Gotha. Erfurt. Weimar. Iena.

Las 17’45, las 18’00, las 18’30 horas.

La luz del sol se había vuelto roja. El color de las cosas cambiaba continuamente.

El viejo perro descansaba sobre el asiento posterior. Intuía que su amo estaba enfadado con él y escondía la cabeza entre las patas.
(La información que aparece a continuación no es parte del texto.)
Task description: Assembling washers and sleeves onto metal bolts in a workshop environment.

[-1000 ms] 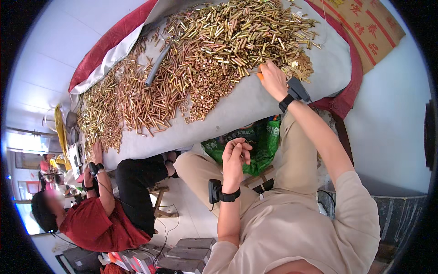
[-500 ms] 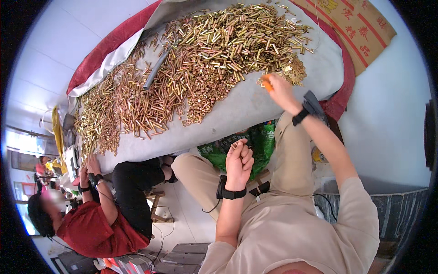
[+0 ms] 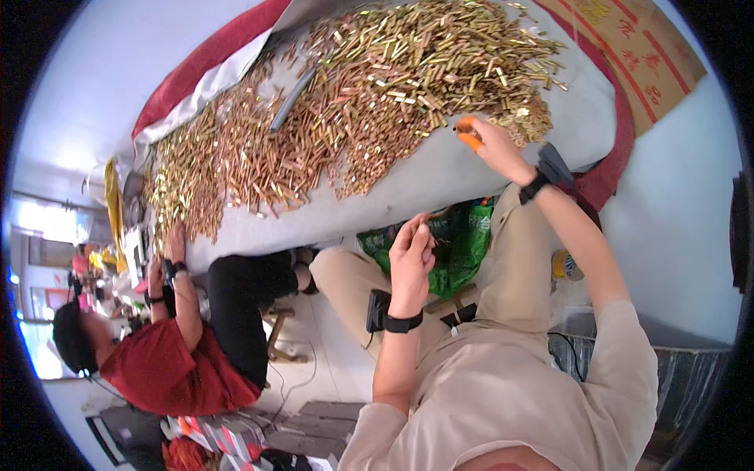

Brummer encendió la radio del coche, sintonizada todavía con una emisora del Oeste. Se oyó la voz del locutor: «...tantos galanes del cine se sentirían dichosos si, en el curso de pocas semanas, lograran rebajar nueve libras de peso. Pero para Montgomery Clift esto representa una catástrofe. Acuciado por obligaciones cinematográficas y encontrándose en malas condiciones físicas, el aplaudido actor ha consultado a un especialista que le ha prescrito una dieta consistente en langosta, caviar...».

Julius Brummer volvió a cerrar la radio. Los campos parecían de oro rojo, las praderas eran violetas y el cielo, hacia el oeste, iba perdiendo color.

A las 18’45 horas, alcanzamos el cruce de Hermsdorfer. En medio de las grises curvas de las pistas que aquí se encontraban, advertí mucha gente. Los Vopos dirigían la circulación. Una ambulancia se encontraba en la hierba de la orilla...

Un Vopo nos hizo detener. Nos dijo cortésmente:

—Deberán tomar la desviación del parador, señores.

—¿Por qué? —preguntó Julius Brummer.

—Un accidente —aclaró el Vopo—. Hace dos horas. Un «PKW» atropelló a un hombre y se dio a la fuga.

La cara de Julius Brummer tomó el color de la ceniza.

El Vopo continuó:

—Quedó muerto en el acto. Una historia muy rara en mi opinión. Me huele a chamusquina.

—¿Cómo es eso? —le pregunté yo.

—Mira, compañero. El hombre estaba a la orilla de la pista. A pleno sol. Lo atropellan y lo lanzan a veinte metros de distancia. Y el cerdo que va al volante ni siquiera se ha detenido. ¿Qué te parece?

—¿Se sabe quién era el hombre?

—No llevaba ningún documento. Era más bien viejo. Con un impermeable negro de caucho. ¡Y con este calor! Debía de estar algo loco.